**Task statement:**
Count how many lines below contain the word "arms", then give that number alone.

Information shown below:

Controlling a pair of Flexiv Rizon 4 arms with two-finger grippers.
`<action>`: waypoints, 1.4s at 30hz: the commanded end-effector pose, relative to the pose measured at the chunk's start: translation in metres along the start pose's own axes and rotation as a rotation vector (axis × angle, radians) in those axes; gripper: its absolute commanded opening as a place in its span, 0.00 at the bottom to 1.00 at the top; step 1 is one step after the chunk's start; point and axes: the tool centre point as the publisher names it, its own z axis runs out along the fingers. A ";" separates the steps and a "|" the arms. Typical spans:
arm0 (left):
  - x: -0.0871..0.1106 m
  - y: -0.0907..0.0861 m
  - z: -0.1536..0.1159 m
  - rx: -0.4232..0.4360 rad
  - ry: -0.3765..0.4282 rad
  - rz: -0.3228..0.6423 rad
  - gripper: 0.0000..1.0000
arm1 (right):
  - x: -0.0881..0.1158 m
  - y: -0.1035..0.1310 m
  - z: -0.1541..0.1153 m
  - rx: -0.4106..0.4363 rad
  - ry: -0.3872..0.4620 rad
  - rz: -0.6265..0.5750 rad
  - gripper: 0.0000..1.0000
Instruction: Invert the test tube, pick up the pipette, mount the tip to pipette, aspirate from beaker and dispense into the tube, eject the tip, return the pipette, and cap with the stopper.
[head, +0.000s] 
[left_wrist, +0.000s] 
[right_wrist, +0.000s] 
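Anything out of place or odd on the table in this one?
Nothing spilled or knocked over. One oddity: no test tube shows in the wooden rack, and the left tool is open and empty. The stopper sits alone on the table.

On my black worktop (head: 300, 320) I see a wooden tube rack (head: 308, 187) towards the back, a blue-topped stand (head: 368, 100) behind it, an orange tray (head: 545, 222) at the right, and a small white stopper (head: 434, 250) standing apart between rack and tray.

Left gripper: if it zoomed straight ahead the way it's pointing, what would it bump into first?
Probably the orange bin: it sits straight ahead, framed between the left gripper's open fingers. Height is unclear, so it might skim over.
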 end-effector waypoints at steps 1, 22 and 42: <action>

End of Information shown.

**Solution for this exercise:**
2